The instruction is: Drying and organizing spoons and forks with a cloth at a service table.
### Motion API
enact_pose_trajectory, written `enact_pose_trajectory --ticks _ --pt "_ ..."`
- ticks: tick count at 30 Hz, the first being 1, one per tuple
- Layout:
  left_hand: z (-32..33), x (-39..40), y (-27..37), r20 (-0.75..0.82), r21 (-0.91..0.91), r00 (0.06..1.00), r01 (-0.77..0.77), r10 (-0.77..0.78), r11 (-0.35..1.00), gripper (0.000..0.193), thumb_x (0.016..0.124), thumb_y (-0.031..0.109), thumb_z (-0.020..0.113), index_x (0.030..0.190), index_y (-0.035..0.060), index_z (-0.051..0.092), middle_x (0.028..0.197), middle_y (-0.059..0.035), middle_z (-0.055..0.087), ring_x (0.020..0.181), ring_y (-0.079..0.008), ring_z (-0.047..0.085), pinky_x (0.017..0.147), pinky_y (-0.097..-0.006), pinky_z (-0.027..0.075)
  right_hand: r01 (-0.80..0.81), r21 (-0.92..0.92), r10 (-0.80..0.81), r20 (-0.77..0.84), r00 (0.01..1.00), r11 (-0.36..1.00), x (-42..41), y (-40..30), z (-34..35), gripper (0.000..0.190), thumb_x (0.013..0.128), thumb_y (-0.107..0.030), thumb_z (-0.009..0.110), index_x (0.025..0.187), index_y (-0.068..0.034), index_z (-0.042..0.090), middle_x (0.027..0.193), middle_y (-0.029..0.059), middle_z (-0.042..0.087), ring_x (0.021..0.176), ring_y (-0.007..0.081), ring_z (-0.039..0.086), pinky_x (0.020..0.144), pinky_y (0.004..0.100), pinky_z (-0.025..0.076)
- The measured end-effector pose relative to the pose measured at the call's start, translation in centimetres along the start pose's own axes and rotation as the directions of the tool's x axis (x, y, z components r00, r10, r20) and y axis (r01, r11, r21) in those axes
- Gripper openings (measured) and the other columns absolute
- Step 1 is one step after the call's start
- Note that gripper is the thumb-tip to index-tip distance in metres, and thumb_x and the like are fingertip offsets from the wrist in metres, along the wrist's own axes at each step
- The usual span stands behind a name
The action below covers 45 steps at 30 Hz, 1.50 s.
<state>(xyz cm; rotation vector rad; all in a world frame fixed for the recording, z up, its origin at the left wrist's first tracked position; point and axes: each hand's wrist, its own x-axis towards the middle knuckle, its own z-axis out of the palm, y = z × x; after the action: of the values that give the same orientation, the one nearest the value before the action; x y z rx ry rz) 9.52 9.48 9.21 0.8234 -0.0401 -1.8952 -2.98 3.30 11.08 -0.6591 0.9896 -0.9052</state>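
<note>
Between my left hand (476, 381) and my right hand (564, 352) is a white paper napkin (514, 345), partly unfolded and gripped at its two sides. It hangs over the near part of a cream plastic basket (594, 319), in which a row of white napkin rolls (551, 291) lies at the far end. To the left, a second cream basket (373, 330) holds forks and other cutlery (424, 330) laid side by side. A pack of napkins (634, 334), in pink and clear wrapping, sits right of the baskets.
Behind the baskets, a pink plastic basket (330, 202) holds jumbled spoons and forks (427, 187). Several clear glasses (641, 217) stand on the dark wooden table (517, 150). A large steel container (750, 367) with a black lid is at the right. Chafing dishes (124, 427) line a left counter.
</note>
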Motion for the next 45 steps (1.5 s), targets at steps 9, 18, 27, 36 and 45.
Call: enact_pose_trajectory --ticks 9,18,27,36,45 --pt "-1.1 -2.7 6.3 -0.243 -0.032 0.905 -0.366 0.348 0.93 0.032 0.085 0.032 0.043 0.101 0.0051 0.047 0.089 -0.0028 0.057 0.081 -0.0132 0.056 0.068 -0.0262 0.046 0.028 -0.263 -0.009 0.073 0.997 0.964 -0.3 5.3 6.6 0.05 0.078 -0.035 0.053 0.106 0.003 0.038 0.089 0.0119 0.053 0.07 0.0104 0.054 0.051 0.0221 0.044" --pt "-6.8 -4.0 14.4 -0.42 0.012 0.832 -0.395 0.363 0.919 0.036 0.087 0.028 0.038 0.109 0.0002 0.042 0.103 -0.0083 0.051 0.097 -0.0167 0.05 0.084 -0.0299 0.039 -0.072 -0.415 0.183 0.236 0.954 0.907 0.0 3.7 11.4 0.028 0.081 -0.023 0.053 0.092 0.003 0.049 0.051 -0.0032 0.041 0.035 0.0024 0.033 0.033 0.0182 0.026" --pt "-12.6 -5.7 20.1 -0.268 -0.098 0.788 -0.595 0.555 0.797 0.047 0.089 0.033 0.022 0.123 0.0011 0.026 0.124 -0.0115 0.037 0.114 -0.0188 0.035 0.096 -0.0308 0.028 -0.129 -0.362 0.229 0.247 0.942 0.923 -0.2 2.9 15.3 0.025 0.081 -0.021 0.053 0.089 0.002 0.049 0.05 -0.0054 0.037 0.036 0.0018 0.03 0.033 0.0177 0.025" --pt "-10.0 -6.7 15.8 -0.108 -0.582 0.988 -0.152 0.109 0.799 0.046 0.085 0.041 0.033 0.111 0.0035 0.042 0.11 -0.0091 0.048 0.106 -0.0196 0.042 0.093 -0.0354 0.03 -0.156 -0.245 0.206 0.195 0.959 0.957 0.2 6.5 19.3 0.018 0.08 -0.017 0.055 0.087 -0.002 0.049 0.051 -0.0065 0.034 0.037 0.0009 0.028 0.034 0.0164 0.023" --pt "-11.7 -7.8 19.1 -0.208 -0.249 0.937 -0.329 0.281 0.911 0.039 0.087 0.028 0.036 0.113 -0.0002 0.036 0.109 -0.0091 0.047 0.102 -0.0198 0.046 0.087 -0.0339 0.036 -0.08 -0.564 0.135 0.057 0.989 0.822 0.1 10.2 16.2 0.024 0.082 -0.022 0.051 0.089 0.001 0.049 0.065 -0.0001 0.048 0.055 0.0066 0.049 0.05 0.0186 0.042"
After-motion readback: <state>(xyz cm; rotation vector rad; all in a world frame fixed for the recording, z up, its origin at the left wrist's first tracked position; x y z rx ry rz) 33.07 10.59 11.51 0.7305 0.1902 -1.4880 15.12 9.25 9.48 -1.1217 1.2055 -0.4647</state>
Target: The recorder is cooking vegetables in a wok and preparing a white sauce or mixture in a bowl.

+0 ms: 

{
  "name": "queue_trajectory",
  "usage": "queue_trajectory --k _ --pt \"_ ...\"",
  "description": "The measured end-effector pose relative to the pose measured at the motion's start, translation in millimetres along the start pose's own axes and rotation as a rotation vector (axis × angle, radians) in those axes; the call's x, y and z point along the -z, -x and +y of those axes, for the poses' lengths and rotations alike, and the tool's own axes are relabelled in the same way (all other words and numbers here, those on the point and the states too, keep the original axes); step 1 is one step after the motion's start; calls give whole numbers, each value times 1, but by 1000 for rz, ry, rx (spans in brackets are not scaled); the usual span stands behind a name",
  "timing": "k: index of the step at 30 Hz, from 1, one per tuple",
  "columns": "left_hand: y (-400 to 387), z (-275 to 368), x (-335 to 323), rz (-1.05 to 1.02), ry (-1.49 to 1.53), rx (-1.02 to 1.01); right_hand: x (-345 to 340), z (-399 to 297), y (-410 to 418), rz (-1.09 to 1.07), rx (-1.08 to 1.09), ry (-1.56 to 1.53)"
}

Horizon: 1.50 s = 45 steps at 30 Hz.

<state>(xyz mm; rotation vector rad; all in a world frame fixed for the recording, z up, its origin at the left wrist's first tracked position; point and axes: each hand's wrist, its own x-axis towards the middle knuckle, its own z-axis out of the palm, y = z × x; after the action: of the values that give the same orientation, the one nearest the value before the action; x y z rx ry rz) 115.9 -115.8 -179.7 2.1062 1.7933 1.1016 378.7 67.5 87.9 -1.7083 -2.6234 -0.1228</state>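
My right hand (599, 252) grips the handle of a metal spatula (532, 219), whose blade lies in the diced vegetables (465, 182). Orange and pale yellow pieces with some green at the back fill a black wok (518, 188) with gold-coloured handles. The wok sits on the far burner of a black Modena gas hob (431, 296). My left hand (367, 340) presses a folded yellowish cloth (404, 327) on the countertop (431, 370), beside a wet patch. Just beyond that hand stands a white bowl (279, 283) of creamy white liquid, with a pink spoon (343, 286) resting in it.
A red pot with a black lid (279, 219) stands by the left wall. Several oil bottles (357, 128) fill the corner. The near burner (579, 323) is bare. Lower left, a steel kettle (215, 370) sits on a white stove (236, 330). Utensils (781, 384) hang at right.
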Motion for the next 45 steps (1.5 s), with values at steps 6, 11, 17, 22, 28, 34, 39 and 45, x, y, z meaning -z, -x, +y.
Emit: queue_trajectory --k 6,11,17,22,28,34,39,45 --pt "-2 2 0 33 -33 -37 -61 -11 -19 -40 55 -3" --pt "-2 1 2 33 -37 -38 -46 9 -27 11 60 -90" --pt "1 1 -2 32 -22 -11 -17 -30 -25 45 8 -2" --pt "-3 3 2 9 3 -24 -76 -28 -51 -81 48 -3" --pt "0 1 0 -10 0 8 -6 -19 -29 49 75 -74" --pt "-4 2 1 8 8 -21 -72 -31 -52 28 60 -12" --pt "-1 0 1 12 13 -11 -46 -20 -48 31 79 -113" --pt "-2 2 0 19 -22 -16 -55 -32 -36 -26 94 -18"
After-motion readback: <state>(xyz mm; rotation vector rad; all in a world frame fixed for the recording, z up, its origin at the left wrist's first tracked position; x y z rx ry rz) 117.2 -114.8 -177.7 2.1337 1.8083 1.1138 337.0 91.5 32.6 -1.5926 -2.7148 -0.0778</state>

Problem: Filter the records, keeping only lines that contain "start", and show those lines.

Worked solution:
- The measured end-effector pose relative to the pose measured at the call's start, translation in centimetres along the start pose's own axes and rotation as the directions of the tool's x axis (x, y, z components r00, r10, r20) and y axis (r01, r11, r21) in those axes
- Step 1 is one step after the call's start
  "description": "The measured end-effector pose relative to the pose measured at the motion's start, translation in millimetres along the start pose's own axes and rotation as a rotation vector (axis × angle, radians) in those axes; the call's x, y and z point along the -z, -x and +y of those axes, for the poses' lengths and rotations alike, and the tool's own axes are relabelled in the same way (all other words and numbers here, those on the point and the states too, keep the original axes); step 1 is one step after the motion's start; calls give whole numbers, each value times 1, but by 1000 for rz, ry, rx (spans in brackets are not scaled); the usual span stands behind a name",

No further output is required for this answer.